§ **WHAT NEEDS TO BE DONE**
Please repeat the data exactly, leaving nothing out.

§ **DATA BLOCK**
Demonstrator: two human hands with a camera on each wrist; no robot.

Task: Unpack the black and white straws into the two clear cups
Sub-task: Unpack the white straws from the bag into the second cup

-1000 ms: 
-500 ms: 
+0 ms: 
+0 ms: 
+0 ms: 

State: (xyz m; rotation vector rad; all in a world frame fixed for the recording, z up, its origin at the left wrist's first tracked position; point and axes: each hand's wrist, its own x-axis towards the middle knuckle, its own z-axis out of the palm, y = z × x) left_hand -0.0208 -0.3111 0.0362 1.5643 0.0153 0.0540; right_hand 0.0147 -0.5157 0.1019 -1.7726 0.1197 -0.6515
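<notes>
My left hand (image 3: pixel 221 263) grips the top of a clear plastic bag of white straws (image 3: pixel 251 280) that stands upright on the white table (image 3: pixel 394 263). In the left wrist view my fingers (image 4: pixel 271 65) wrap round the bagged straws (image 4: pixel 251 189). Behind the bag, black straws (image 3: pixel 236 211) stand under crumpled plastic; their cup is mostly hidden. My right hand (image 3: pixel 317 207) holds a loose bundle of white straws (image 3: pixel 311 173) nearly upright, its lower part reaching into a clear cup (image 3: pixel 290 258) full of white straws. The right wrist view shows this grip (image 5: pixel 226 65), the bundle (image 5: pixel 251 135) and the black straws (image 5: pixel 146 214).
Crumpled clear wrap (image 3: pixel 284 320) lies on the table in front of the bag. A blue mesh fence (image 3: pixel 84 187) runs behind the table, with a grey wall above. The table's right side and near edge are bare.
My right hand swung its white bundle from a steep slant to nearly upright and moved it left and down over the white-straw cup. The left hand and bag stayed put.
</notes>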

§ **TASK OUTPUT**
Demonstrator: two human hands with a camera on each wrist; no robot.

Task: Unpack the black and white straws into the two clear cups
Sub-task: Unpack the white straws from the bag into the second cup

-1000 ms: 
-500 ms: 
+0 ms: 
+0 ms: 
+0 ms: 

State: (xyz m; rotation vector rad; all in a world frame fixed for the recording, z up, its origin at the left wrist's first tracked position; point and axes: each hand's wrist, its own x-axis towards the middle knuckle, its own z-axis out of the palm, y = z × x) left_hand -0.0208 -0.3111 0.0362 1.5643 0.0153 0.0540; right_hand 0.0147 -0.5157 0.1019 -1.7726 0.1197 -0.6515
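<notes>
My left hand (image 3: pixel 221 263) grips the top of a clear plastic bag of white straws (image 3: pixel 251 280) that stands upright on the white table (image 3: pixel 394 263). In the left wrist view my fingers (image 4: pixel 271 65) wrap round the bagged straws (image 4: pixel 251 189). Behind the bag, black straws (image 3: pixel 236 211) stand under crumpled plastic; their cup is mostly hidden. My right hand (image 3: pixel 317 207) holds a loose bundle of white straws (image 3: pixel 311 173) nearly upright, its lower part reaching into a clear cup (image 3: pixel 290 258) full of white straws. The right wrist view shows this grip (image 5: pixel 226 65), the bundle (image 5: pixel 251 135) and the black straws (image 5: pixel 146 214).
Crumpled clear wrap (image 3: pixel 284 320) lies on the table in front of the bag. A blue mesh fence (image 3: pixel 84 187) runs behind the table, with a grey wall above. The table's right side and near edge are bare.
My right hand swung its white bundle from a steep slant to nearly upright and moved it left and down over the white-straw cup. The left hand and bag stayed put.
</notes>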

Nothing else goes with this output.